Does anyone ever feed your calves treat. I realize those that have big herds probably dont. I have a 6 month old steer and heifer and the treat they get is Standlee Timothy/Alfalfa pellets that I sprinkle in their hay. They love them, but I just wondered if there is other things that they can be treated with. I occasionally treat my horses, rabbits and dogs, but I have no clue what the calves could have.

Merry Christmas


----------



## Jcran

We get bags of day old bread from a friend who's a supervisor for a local bread company...the calves LOVE LOVE LOVE slices of bread! Calf Crack, lol.


----------



## Valmai

Fruit Vegies. Every cow I have ever known would do back flips for molassas.


----------



## SpaceCadet12364

You can get a bag of the alfalfa cubes that people typically use for horses. Our cows love those!

If you have a bread thrift shop, usually you can get several trays of bread for like $10. Just about out of date, or slightly out of date....sometimes, when we had one near us, occasionally stuff like apple fritters would show up. We had one cow that LOVED those apple fritters!  Its funny, some of them liked only the wheat bread, some liked only the white bread, and some of them didn't care either way.


----------



## gone-a-milkin

Cows love bananas. Try it and see.


----------



## oregon woodsmok

My cattle always got a small amount of grain every evening. That was their treat, and it kept them trained so I could whistle them in.

Comes in handy to have a cow that will come to a whistle if they ever get out. 

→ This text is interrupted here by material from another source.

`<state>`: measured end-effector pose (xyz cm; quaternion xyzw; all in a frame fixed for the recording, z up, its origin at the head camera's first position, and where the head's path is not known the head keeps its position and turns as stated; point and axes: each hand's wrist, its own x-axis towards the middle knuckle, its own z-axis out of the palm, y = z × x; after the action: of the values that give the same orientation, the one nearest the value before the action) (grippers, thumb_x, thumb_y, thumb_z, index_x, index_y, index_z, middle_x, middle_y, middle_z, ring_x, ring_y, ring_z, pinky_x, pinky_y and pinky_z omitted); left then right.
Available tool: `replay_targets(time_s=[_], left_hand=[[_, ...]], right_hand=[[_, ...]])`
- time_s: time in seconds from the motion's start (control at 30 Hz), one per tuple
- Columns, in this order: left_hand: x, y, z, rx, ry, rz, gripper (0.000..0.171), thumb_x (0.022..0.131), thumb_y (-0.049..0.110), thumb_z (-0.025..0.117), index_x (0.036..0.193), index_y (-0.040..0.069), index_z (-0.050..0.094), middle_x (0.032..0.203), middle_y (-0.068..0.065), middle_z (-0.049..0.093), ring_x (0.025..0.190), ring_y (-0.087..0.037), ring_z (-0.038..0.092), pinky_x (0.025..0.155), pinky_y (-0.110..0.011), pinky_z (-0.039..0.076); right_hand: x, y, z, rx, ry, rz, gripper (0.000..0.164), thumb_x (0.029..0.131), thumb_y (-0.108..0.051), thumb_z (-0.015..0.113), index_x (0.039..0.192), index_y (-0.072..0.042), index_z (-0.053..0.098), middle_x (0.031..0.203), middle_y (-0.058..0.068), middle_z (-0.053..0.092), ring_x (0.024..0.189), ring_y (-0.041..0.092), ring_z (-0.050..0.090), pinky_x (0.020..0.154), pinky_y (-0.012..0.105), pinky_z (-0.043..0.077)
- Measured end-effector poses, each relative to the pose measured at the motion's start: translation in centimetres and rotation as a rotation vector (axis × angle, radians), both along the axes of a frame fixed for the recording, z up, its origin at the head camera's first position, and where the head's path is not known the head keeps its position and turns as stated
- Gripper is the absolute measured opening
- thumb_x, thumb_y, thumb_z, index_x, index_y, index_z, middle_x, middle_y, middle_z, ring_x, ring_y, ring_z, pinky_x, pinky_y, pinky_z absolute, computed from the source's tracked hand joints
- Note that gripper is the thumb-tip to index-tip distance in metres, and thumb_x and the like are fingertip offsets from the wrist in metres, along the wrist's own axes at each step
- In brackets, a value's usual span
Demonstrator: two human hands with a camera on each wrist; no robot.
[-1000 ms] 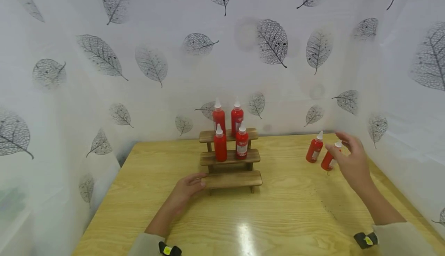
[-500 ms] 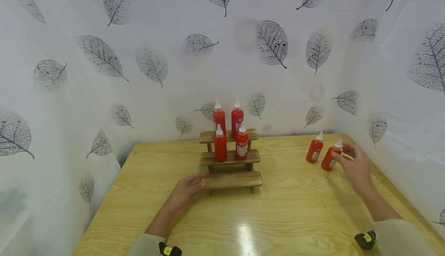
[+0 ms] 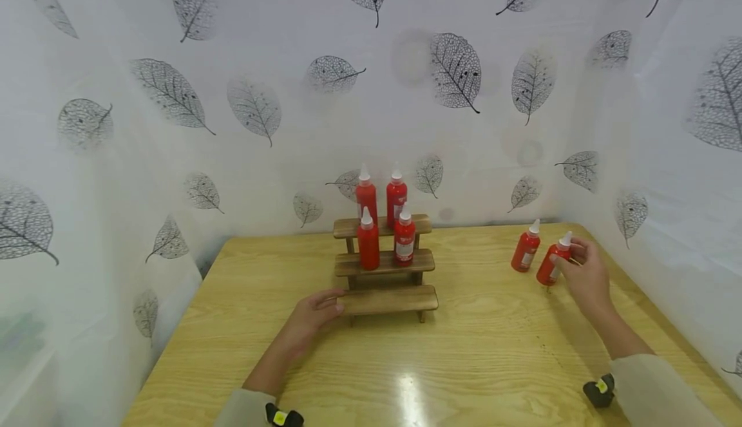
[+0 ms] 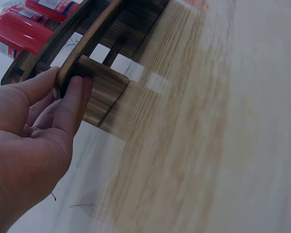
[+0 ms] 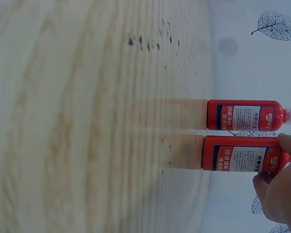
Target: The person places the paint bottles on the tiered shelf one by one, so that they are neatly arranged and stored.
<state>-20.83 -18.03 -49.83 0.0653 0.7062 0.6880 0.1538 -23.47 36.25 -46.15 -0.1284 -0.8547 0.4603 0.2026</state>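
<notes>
My left hand [image 3: 311, 319] pinches the left end of the lowest step of a wooden three-tier stand [image 3: 388, 299]; in the left wrist view thumb and fingers [image 4: 70, 104] close on that board's end. At the right of the table, my right hand [image 3: 587, 280] grips a red squeeze bottle [image 3: 547, 268] with a white nozzle, around its upper part. The right wrist view shows this bottle [image 5: 237, 153] upright on the table, its printed label facing the camera. Just left of it stands a second red bottle [image 3: 525, 250], apart from my hand.
Two red bottles stand on the middle step, one of them a bottle [image 3: 368, 246] with no label showing. Two more, including a bottle [image 3: 397, 198] at right, stand on the top step. A leaf-patterned curtain [image 3: 255, 176] encloses the table [image 3: 278, 259] at the back and sides.
My right hand has come down from above the nearer right-hand bottle to its side and taken hold of it. The left hand stays at the stand's lowest step.
</notes>
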Motion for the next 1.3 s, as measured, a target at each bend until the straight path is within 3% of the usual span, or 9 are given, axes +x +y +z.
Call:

When I feed grain, I feed dry COB. The cows also know the sound of grain shaken in a bucket and that will bring them running.


----------



## Madsaw

Wow when you said treats I thought you ment like Milky way candy bars, Ritz crackers and Cheetoos. Got one bull calf that will eat cheetoos all day long if you let him. Loves any kind of crackers. If anyone needs a trash can for a steer let me know. He might taste like cheetoos though when you eat him.
Bob


----------



## Callieslamb

My calves would pretty much eat what I brought to them - once they drank a whole wheelbarrow of tomato skins and seeds. They also like corn stalks, bread, pasta, peppers, carrots, celery, corn cobs, apples, and stale cookies.


----------



## willow_girl

> Cows love bananas. Try it and see.


Yes they do! It's also fun to watch them eat.


----------



## gone-a-milkin

willow_girl said:


> Yes they do! It's also fun to watch them eat.


I am farm sitting for a neighbor right now. They have a red angus bull confined in their barnlot for disrespecting fences.
He has a date for freezer camp, but in the mean time I will spoil him a little. 

Tonight I took about half a loaf of stale banana bread over to him as a treat.
It was hilarious to watch him curl up his nose and close his eyes while he chewed and swallowed it.
He also had a big wad of hay draped over his head like a blonde wig, which added to the effect. 
I am still kicking myself for not having my camera! Dang it.

The SMELL of banana gets to them. I think if you spritzed banana scent onto newspaper you could get cattle to eat it. 
This guy has never been handled much and is not too thrilled about his small quarters, 
but he came right up to the fence and ate out of my hand when he caught wind of that yummy stuff.
He will likely be expecting more of it tomorrow. :cow:


----------



## countryfied2011

Thanks everyone for all the replies, I tried bread yesterday and they just turned their noses up at it. I think they were looking for more timothy/alfalfa pellets. 

I have a horse that will eat almost anything, but the rest are pretty picky. I have 3 rabbits that will eat carrots and one that wont touch them.


----------



## G. Seddon

I use Purina Breeder Supreme 20N Cubes...50# bag...all it takes is one little treat and they are hooked. Great training tool too. Will have to try bread one of these days.


----------



## L&Jfarms

My family owns a pizza place and with the dough scraps and the left overs people dont eat we give to them (scrap off toppings) THEY GO NUTS OVER THE STUFF!!!! 80 cows can be moved from one pasture to another with just one cardboard box of the stuff.


----------